Re: Non-contiguous attribute values

[Date Prev][Date Next][Thread Prev][Thread Next][Date Index][Thread Index]

 



On Tue, 11 Mar 2014 07:17:25 -0600
Rich Megginson <rmeggins@xxxxxxxxxx> wrote:
> On 03/10/2014 09:17 PM, Timothy Pollard wrote:
> > On Mon, 10 Mar 2014 20:56:08 -0600
> > Rich Megginson <rmeggins@xxxxxxxxxx> wrote:
> >> On 03/10/2014 08:42 PM, Timothy Pollard wrote:
> >>> A small update; we're now
> >> Now as opposed to some time in the past?  At what point did you begin
> >> seeing these messages, and what changed?
> > It looks like it started after I manually "fixed" the entry.
> 
> What exactly did you do to fix the entry?

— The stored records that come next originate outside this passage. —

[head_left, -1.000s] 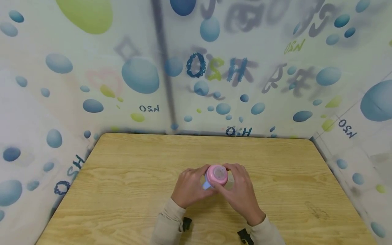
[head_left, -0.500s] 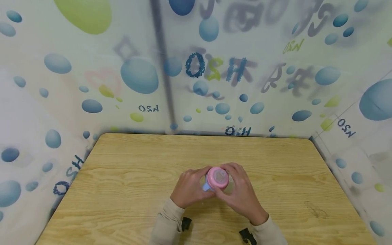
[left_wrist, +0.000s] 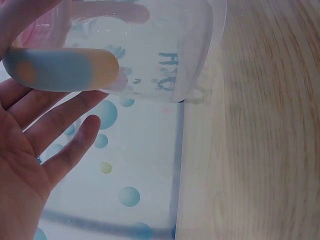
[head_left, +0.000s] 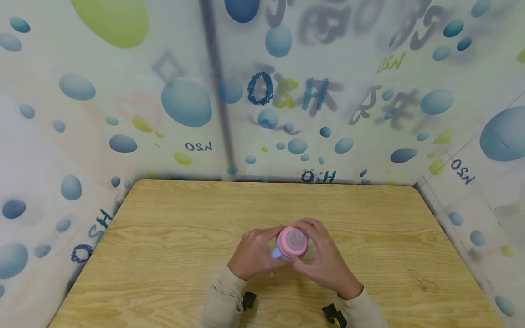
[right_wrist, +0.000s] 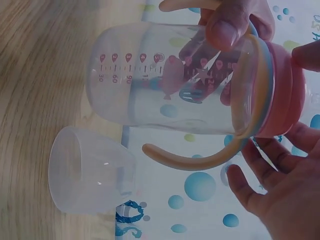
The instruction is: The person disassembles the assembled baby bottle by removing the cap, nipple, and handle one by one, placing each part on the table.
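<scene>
In the head view, a baby bottle point(head_left: 294, 240) is held between two hands, low in the middle of the frame, and is seen from above. It is gripped by the left hand point(head_left: 256, 253), and its top is pinched by the right hand point(head_left: 326, 259). Pale sleeves point(head_left: 226, 296) are worn on both arms. A wooden table point(head_left: 172, 228) is seen under them, and a wall point(head_left: 242, 132) with blue and green bubbles is seen behind.

In the left wrist view, the clear part of the bottle is seen at the top. A blue and peach handle point(left_wrist: 62, 70) is seen at the upper left, above the palm and spread fingertips of the left hand.

In the right wrist view, the bottle is shown sideways across the upper middle. Its base is pointed left, and its pink ring point(right_wrist: 286, 90) is held by the right hand near the right edge. Red numbers are printed on the bottle. A clear cap point(right_wrist: 100, 170) is seen on the table at the lower left. Whether the base is touching the table cannot be told.
</scene>
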Demonstrator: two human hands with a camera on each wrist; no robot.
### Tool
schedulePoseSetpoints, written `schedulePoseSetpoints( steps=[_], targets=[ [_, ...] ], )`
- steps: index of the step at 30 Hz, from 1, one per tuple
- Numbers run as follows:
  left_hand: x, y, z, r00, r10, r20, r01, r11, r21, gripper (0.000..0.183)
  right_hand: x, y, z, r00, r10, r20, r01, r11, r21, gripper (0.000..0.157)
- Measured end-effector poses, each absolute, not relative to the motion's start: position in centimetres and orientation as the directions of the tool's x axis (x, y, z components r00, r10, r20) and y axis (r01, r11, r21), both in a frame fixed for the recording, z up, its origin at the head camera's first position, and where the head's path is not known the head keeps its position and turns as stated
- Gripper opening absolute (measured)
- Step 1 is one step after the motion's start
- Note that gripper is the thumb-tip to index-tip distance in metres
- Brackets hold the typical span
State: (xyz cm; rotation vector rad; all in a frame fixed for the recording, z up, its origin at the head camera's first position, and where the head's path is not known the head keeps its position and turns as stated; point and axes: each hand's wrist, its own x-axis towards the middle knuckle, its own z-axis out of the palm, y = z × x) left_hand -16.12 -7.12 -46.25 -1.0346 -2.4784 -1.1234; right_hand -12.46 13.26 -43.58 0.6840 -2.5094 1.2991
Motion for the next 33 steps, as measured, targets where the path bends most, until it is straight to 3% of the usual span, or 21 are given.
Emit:
schedulePoseSetpoints(
  steps=[12, 19, 26, 33],
  targets=[
    [-16.0, -7.1, -46.1, -0.736, 0.523, 0.431, 0.668, 0.450, 0.593, 0.070, -12.6, 13.8, -44.0, -0.853, -0.336, 0.400, -0.519, 0.461, -0.720, 0.066],
    [-16.1, -6.9, -46.1, -0.729, 0.504, 0.462, 0.682, 0.489, 0.543, 0.066, -12.2, 12.7, -44.0, -0.880, -0.149, 0.451, -0.433, 0.644, -0.631, 0.081],
    [-16.1, -6.9, -46.2, -0.739, 0.491, 0.461, 0.674, 0.537, 0.507, 0.066, -12.1, 11.9, -44.0, -0.891, -0.030, 0.453, -0.329, 0.730, -0.599, 0.077],
    [-16.2, -6.9, -46.2, -0.737, 0.482, 0.474, 0.674, 0.565, 0.476, 0.065, -12.0, 11.3, -44.1, -0.888, 0.054, 0.456, -0.280, 0.723, -0.631, 0.066]
  ],
)
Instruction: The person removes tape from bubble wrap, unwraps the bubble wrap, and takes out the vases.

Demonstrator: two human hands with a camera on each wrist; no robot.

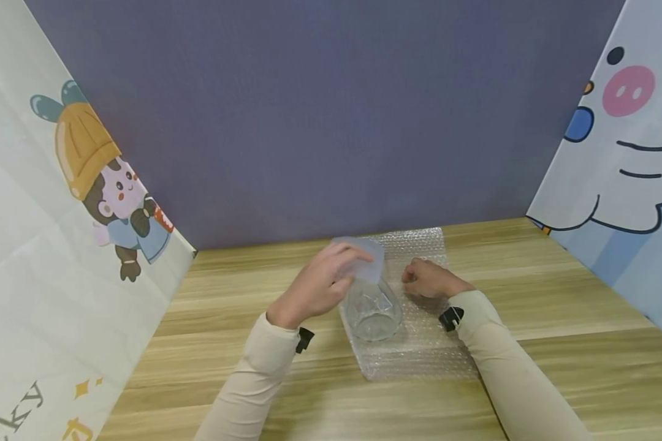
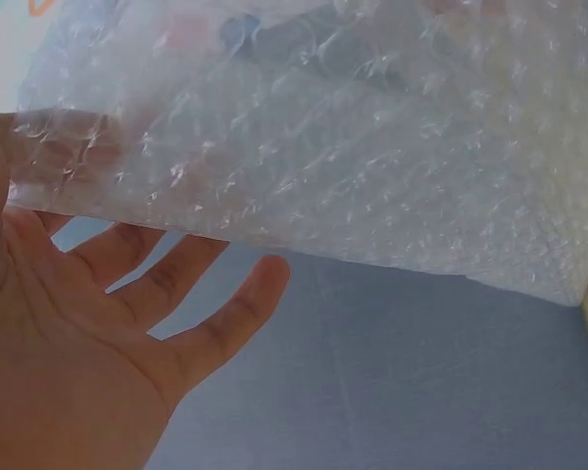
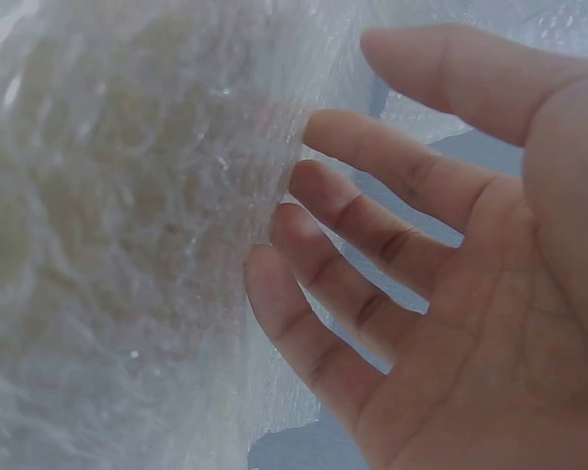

I edited it and filled it what looked like the missing values (which I copied
from an old LDIF file):

dNSClass: IN
zoneName: cvsdude.com
relativeDomainName: testingstatus
objectClass: top
objectClass: dNSZone
dNSTTL: 100

> 
> > As I said it is a
> > test entry, so I'm happy to delete it entirely and recreate it if you think
> > this will fix the issue,
> 
> I don't think it will fix the issue, but it may help reproduce it more easily.
> 
> > but I can hold off on that if you'd like me to find
> > out more information.
> 
> If you are not experiencing the "non-contiguous" problem now, there's not
> much information to get.
> 

We're not seeing the non-contiguous problem any more, but we are seeing
repeated DB crashes:

[11/Mar/2014:21:57:14 +0000] - libdb: dnsRoot/id2entry.db4 page 36132 is on free list with type 5
[11/Mar/2014:21:57:14 +0000] - libdb: PANIC: Invalid argument
[11/Mar/2014:21:57:14 +0000] - libdb: PANIC: fatal region error detected; run recovery
[11/Mar/2014:21:57:14 +0000] - Serious Error---Failed in dblayer_txn_abort, err=-30974 (DB_RUNRECOVERY: Fatal error, run database recovery)
[11/Mar/2014:21:57:14 +0000] - libdb: PANIC: fatal region error detected; run recovery
[11/Mar/2014:21:57:14 +0000] - FATAL ERROR at idl_new.c (1); server stopping as database recovery needed.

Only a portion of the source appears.